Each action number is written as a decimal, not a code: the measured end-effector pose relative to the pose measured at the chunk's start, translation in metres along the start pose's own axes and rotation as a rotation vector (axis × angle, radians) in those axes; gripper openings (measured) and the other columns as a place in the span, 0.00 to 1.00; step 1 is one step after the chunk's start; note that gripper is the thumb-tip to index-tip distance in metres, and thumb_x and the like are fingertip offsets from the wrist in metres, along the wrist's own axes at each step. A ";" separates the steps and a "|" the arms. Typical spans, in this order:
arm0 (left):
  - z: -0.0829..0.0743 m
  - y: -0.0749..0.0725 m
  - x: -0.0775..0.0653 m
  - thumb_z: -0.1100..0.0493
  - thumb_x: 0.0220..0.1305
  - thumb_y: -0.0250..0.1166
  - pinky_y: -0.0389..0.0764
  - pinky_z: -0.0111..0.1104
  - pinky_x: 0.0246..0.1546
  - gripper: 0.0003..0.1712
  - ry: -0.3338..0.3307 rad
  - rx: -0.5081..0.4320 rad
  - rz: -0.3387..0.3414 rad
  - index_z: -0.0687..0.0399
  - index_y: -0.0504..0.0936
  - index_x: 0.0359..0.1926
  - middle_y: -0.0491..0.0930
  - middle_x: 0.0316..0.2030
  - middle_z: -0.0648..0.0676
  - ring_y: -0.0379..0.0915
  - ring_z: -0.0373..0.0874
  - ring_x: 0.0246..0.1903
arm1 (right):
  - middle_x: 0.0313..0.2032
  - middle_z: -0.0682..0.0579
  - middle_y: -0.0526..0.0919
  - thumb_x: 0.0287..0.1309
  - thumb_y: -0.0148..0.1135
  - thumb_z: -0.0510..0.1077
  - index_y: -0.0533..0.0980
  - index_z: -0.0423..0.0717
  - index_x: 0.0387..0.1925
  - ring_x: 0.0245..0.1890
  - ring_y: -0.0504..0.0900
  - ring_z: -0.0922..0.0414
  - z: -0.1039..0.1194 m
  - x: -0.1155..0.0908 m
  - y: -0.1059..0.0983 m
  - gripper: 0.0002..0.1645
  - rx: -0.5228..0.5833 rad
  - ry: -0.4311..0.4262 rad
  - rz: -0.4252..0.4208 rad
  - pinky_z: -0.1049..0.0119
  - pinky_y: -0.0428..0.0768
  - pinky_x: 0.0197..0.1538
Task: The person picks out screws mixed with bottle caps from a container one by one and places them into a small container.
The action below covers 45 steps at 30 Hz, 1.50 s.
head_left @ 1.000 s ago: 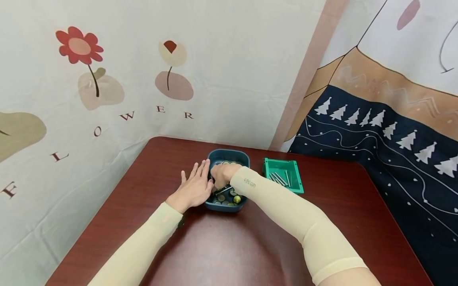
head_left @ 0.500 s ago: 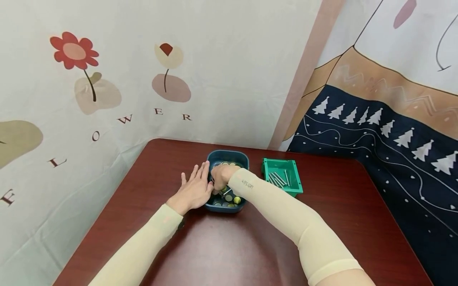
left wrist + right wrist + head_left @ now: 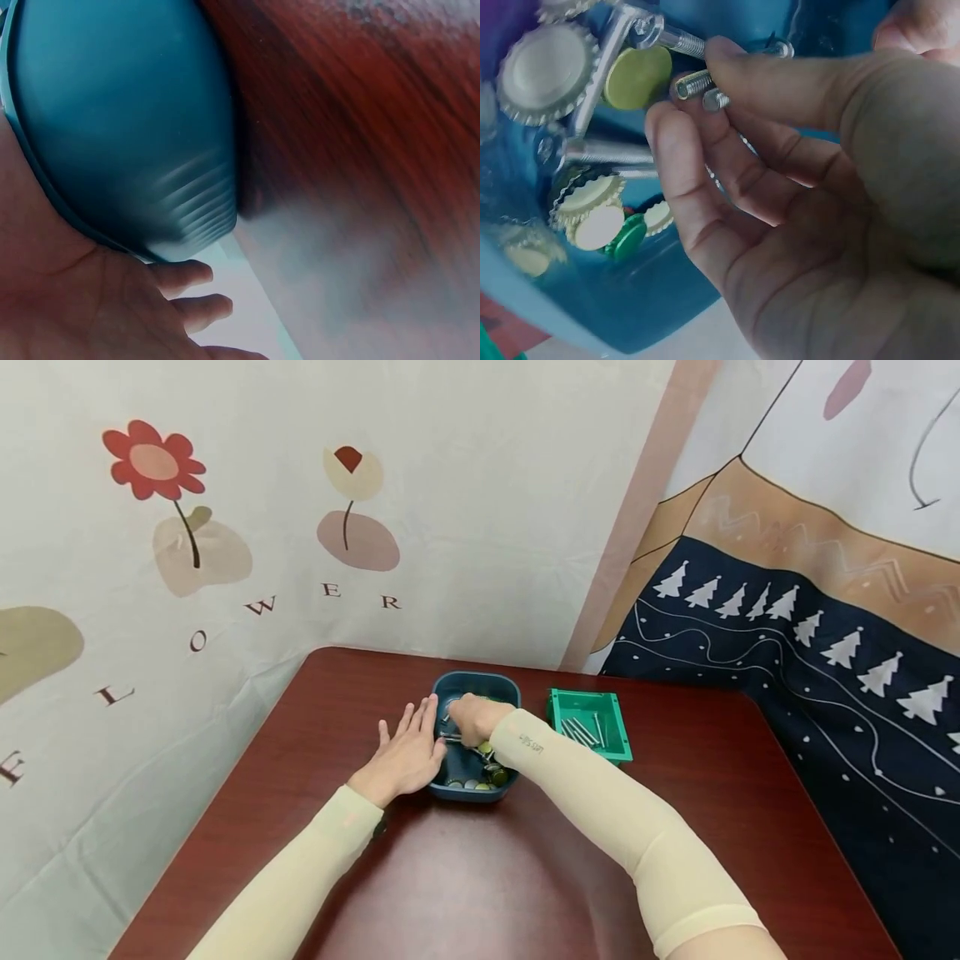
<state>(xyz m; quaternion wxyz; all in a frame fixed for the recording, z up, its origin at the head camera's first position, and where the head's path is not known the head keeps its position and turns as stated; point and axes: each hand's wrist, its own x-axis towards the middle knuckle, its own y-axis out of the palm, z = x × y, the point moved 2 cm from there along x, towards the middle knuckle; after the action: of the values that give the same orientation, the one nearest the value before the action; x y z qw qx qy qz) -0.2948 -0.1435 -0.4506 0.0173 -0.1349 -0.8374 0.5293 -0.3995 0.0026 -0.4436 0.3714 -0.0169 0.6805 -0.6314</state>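
Resting against dark-blue rounded plastic bin (image 3: 468, 795), centre frame: left hand (image 3: 403, 757), fingers straight. Right hand (image 3: 477, 720) shifted up-frame inside bin, fingers pinching silver threaded metal bolts (image 3: 694, 85); round metal caps (image 3: 498, 775) bunched rightward, bolts apparently more reachable.

Blue bin (image 3: 461, 765), green tray (image 3: 617, 729), reddish-brown table (image 3: 465, 885)
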 end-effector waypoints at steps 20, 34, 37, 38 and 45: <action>-0.001 0.000 0.001 0.43 0.92 0.48 0.35 0.82 0.88 0.51 -0.019 0.014 0.021 0.55 0.33 0.97 0.41 0.97 0.64 0.34 0.69 0.97 | 0.38 0.49 0.96 0.72 0.78 0.36 0.95 0.43 0.41 0.34 0.89 0.55 -0.029 -0.048 -0.005 0.03 0.184 -0.153 -0.290 0.60 0.93 0.44; -0.001 0.006 0.000 0.45 0.92 0.49 0.38 0.82 0.88 0.51 -0.006 0.006 0.007 0.55 0.34 0.98 0.42 0.97 0.64 0.35 0.68 0.97 | 0.45 0.45 0.98 0.75 0.76 0.35 0.95 0.40 0.49 0.40 0.93 0.56 -0.033 -0.091 -0.005 0.07 0.315 -0.225 -0.398 0.58 0.95 0.52; 0.000 0.007 -0.001 0.45 0.91 0.50 0.38 0.82 0.88 0.51 -0.002 0.001 0.000 0.56 0.35 0.97 0.42 0.97 0.64 0.36 0.69 0.96 | 0.47 0.45 0.98 0.78 0.73 0.35 0.95 0.40 0.53 0.42 0.94 0.55 -0.036 -0.097 -0.005 0.10 0.343 -0.232 -0.391 0.57 0.95 0.55; 0.000 0.007 0.000 0.45 0.91 0.50 0.38 0.82 0.87 0.51 -0.001 0.005 -0.001 0.56 0.35 0.97 0.42 0.97 0.64 0.36 0.69 0.96 | 0.48 0.45 0.98 0.79 0.72 0.35 0.94 0.40 0.54 0.43 0.94 0.56 -0.038 -0.099 -0.006 0.11 0.347 -0.233 -0.389 0.57 0.95 0.56; 0.002 0.003 0.002 0.46 0.91 0.49 0.39 0.83 0.87 0.50 0.010 0.020 -0.019 0.56 0.36 0.97 0.43 0.97 0.65 0.36 0.68 0.96 | 0.50 0.46 0.97 0.81 0.69 0.37 0.93 0.40 0.55 0.42 0.91 0.56 -0.049 -0.111 -0.013 0.12 0.391 -0.191 -0.385 0.57 0.93 0.56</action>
<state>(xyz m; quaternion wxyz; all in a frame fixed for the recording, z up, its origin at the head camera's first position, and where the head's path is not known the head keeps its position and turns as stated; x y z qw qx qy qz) -0.2961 -0.1433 -0.4545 0.0280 -0.1296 -0.8332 0.5369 -0.3511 0.0962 -0.3820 0.3032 -0.1332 0.4919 -0.8052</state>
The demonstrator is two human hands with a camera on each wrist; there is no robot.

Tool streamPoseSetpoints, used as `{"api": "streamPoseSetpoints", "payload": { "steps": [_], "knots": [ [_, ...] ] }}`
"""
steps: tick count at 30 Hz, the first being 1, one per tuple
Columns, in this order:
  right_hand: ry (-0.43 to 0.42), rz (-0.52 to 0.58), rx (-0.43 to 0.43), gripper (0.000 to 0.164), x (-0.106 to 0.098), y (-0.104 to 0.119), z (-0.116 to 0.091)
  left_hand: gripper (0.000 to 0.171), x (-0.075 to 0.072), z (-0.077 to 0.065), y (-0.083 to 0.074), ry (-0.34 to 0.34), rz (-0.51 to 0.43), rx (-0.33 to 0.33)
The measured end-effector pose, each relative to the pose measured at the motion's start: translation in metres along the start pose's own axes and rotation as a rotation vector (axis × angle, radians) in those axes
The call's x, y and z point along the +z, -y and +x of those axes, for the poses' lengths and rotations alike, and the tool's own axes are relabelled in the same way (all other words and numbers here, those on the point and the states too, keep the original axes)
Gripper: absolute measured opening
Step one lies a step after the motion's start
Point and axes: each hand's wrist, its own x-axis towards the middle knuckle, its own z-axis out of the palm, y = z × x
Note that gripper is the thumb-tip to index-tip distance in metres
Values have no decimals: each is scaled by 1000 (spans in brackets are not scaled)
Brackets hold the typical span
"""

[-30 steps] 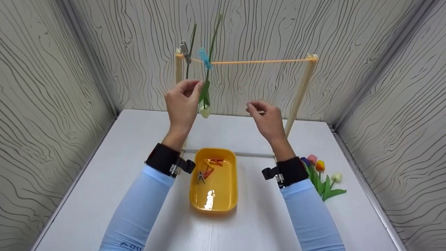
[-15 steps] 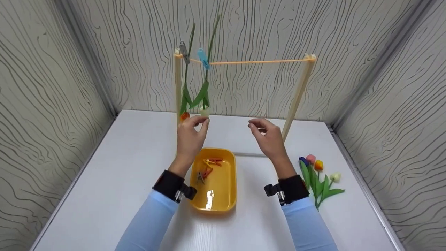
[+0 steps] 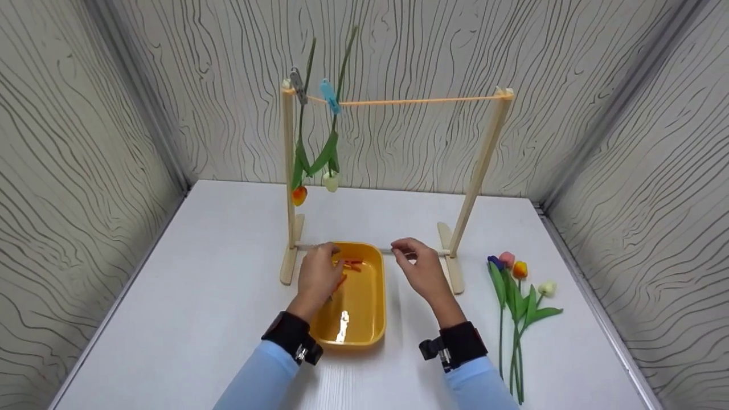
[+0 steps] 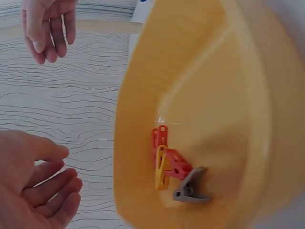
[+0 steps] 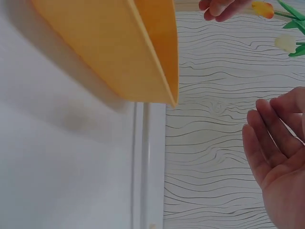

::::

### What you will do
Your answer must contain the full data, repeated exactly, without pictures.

### Finished exercise
Each action number is written as a decimal, not a code: the measured end-effector pose relative to the pose measured at the chunk's start, translation in metres along the start pose's own axes and rotation as a rotation vector (axis × angle, radians) in those axes; gripper openings (measured) and the other columns as a place in the span, 0.00 to 1.00; step 1 is one step after the chunk's start; note that gripper is the thumb-tip to index-tip distance in metres, and thumb_x and the like are fingertip offsets from the wrist in metres, along the wrist's own axes at each step. A ";" separates the steps and a "|" the arms. Typical spans, in this order:
arm0 (left):
  - z: -0.0829..0.0743 m
  - y: -0.0749..0.0725 m
  - x: -0.0775..0.0653 m
  - thumb_z: -0.1100..0.0493
  - thumb_x: 0.0220..0.1305
  - thumb_y: -0.0250..0.1166
  - pinky_y: -0.0389..0.0764
  - pinky_z: -0.0111..0.1104
  - pinky_x: 0.0246..0.1546
  - gripper: 0.0003..0.1712
  - ry: -0.3338..0.3307 rad
  - rx: -0.5081..0.4320 rad
  - rz: -0.3387..0.3414 rad
  - index_z: -0.0687..0.0399
  - index_y: -0.0504..0.0936
  - index_x: 0.0359..0.1926
  - middle_y: -0.0491..0.0930
  - middle_x: 0.0316..0.2030
  - middle_z: -0.0648..0.0676
  - ring_y: -0.0379..0.0915
  - ring_z: -0.0373..0.0874
  - ring_x: 0.0246..0.1903
arm1 (right):
  - middle_x: 0.0313..0.2032
  - middle_z: -0.0682..0.0579
  - middle_y: -0.0526..0.0919
  - thumb_x: 0.0287..0.1309
  - thumb_y: -0.0148..0.1135
  - thumb_z: -0.0510..0.1077
  - index_y: -0.0533..0.0980
  - index_z: -0.0423..0.0717
  - index_x: 0.0387..0.1925
  - ring_x: 0.0245..0.1890
  - ring_y: -0.0504..0.0900
  - ring_z: -0.0922..0.0414
  - z: -0.1039..0.1194 m
  - x: -0.1155..0.0908 m
  - y: -0.1059..0.0983 m
  - gripper: 0.0002..0.1645
  - rx: -0.5228..0.5833 rad
  - ry: -0.4311..0.4262 rad
  - rz: -0.4252..0.4208 rad
  - pinky_z: -0.1049..0.0119
  - pinky_y: -0.0428..0.0768
  - pinky_x: 0.0197..0.1538
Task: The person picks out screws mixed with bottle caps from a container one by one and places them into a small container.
The action below covers 45 steps at 30 Hz, 1.50 s.
head_left @ 1.000 s ago: 
head_left @ 0.500 s ago: 
left wrist + right wrist + head_left @ now: 
<state>(xyz m; quaternion wxyz; all in a frame fixed for the recording, z up, its origin at the head camera's first position, and where the head's path is not known the head keeps its position and turns as stated; point and axes: each hand's wrist, its own x-axis towards the middle knuckle, its own y-axis out of the palm, z = x × y, the point moved 2 cm from there along x, towards the middle knuckle; after the action: of the values that give the same orientation, the one nearest the value before the action; x y z qw qx qy qz) -0.2948 -0.1435 -0.4506 0.0173 -0.1349 -0.8374 0.5293 -0.3995 0.0026 -0.4436 0.3714 -0.0169 0.6805 -0.6314</state>
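Resting against dark-blue rounded plastic bin (image 3: 468, 795), centre frame: left hand (image 3: 403, 757), fingers straight. Right hand (image 3: 477, 720) shifted up-frame inside bin, fingers pinching silver threaded metal bolts (image 3: 694, 85); round metal caps (image 3: 498, 775) bunched rightward, bolts apparently more reachable.

Blue bin (image 3: 461, 765), green tray (image 3: 617, 729), reddish-brown table (image 3: 465, 885)
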 end-effector waypoints at steps 20, 34, 37, 38 and 45: <action>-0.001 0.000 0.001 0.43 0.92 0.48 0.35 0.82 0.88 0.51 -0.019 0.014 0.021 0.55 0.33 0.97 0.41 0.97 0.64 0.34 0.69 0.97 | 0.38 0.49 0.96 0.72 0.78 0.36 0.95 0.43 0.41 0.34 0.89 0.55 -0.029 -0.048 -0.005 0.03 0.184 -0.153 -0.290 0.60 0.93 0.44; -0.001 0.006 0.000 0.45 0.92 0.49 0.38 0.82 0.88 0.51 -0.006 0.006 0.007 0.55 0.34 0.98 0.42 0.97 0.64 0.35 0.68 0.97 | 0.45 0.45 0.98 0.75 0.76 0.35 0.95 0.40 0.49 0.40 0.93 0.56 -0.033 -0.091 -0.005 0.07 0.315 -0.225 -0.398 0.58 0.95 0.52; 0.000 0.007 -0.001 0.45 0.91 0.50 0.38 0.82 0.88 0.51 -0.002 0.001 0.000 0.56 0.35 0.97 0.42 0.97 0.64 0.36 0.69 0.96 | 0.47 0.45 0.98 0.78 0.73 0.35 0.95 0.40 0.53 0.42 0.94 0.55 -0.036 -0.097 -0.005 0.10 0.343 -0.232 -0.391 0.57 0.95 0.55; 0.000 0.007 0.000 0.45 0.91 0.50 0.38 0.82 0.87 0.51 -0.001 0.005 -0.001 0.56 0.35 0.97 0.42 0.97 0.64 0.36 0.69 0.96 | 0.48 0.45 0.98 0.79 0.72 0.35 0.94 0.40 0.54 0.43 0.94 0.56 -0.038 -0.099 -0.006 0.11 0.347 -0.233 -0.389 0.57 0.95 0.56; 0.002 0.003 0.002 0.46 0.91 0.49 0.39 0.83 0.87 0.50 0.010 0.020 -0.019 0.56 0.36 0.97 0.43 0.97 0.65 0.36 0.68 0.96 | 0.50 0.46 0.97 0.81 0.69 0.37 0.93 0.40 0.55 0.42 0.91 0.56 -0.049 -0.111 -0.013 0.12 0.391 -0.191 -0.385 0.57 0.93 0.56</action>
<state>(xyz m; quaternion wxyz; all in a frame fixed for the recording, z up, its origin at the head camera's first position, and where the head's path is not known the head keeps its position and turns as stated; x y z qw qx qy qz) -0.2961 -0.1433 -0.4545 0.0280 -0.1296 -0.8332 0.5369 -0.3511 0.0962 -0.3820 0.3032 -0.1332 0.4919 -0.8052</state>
The demonstrator is two human hands with a camera on each wrist; there is no robot.

Tool streamPoseSetpoints, used as `{"api": "streamPoseSetpoints", "payload": { "steps": [_], "knots": [ [_, ...] ] }}`
"""
steps: tick count at 30 Hz, the first being 1, one per tuple
Columns, in this order:
  right_hand: ry (-0.43 to 0.42), rz (-0.52 to 0.58), rx (-0.43 to 0.43), gripper (0.000 to 0.164), x (-0.106 to 0.098), y (-0.104 to 0.119), z (-0.116 to 0.091)
  left_hand: gripper (0.000 to 0.171), x (-0.075 to 0.072), z (-0.077 to 0.065), y (-0.083 to 0.074), ry (-0.34 to 0.34), rz (-0.51 to 0.43), rx (-0.33 to 0.33)
The measured end-effector pose, each relative to the pose measured at the motion's start: translation in metres along the start pose's own axes and rotation as a rotation vector (axis × angle, radians) in those axes
The call's x, y and z point along the +z, -y and +x of those axes, for the poses' lengths and rotations alike, and the tool's own axes are relabelled in the same way (all other words and numbers here, those on the point and the states too, keep the original axes)
Gripper: absolute measured opening
Step one lies a step after the motion's start
Point and axes: each hand's wrist, its own x-axis towards the middle knuckle, its own z-axis out of the palm, y = z × x
Note that gripper is the thumb-tip to index-tip distance in metres
Values have no decimals: each is scaled by 1000 (spans in brackets are not scaled)
Brackets hold the typical span
"""

[-30 steps] 
[-15 steps] 
[+0 steps] 
[+0 steps] 
[+0 steps] 

That concludes the answer to the exercise.